▶ **Given data**:
□ □ □ □

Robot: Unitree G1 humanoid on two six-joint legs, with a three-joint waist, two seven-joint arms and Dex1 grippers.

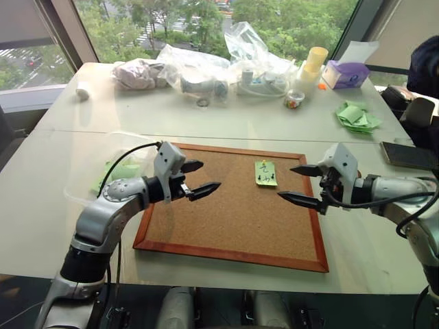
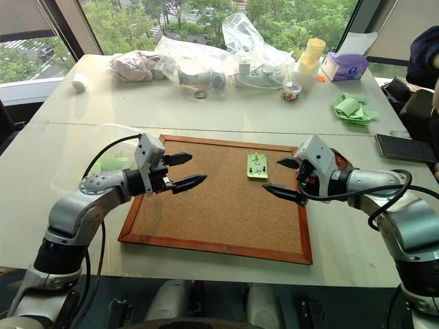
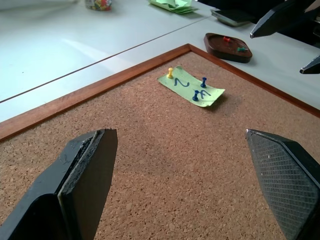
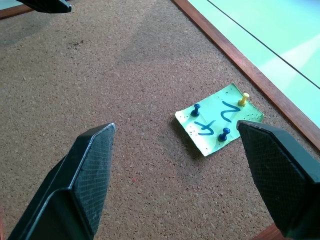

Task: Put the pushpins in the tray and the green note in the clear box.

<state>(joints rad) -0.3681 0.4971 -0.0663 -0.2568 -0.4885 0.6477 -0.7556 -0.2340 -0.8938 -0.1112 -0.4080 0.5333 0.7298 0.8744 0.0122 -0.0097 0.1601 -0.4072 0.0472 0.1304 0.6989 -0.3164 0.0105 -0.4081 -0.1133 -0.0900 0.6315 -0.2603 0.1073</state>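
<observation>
Right now my right gripper (image 1: pixel 296 184) and left gripper (image 1: pixel 202 178) both hover with fingers spread wide and empty; the green note (image 1: pixel 265 173), pinned by three pushpins (image 4: pixel 224 133) upper-centre on the cork board (image 1: pixel 226 219), lies nearer my right.

The cork board (image 1: pixel 233 205) is rough and matt in a smooth wooden frame; the green note (image 4: pixel 219 119) is thin paper; the tray (image 3: pixel 227 47) looks glossy; the desk (image 1: pixel 206 113) is smooth.
</observation>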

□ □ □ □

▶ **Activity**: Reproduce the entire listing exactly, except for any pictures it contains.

▶ **Task solution**:
Robot: Unitree G1 humanoid on two six-joint legs, with a three-joint waist, two seven-joint arms and Dex1 grippers.


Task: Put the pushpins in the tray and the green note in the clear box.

<state>(joints rad) -0.3681 0.4971 -0.0663 -0.2568 -0.4885 0.6477 -0.7556 -0.2340 -0.8938 -0.1112 -0.4080 0.5333 0.7298 0.8744 0.0122 -0.0097 0.1601 -0.4072 0.0472 0.1304 0.6989 -0.3164 0.0105 -0.4081 -0.1133 -0.0900 0.6315 -0.2603 0.1073</state>
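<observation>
Right now my right gripper (image 1: pixel 296 184) and left gripper (image 1: pixel 202 178) both hover with fingers spread wide and empty; the green note (image 1: pixel 265 173), pinned by three pushpins (image 4: pixel 224 133) upper-centre on the cork board (image 1: pixel 226 219), lies nearer my right.

The cork board (image 1: pixel 233 205) is rough and matt in a smooth wooden frame; the green note (image 4: pixel 219 119) is thin paper; the tray (image 3: pixel 227 47) looks glossy; the desk (image 1: pixel 206 113) is smooth.
</observation>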

This output has come to an end.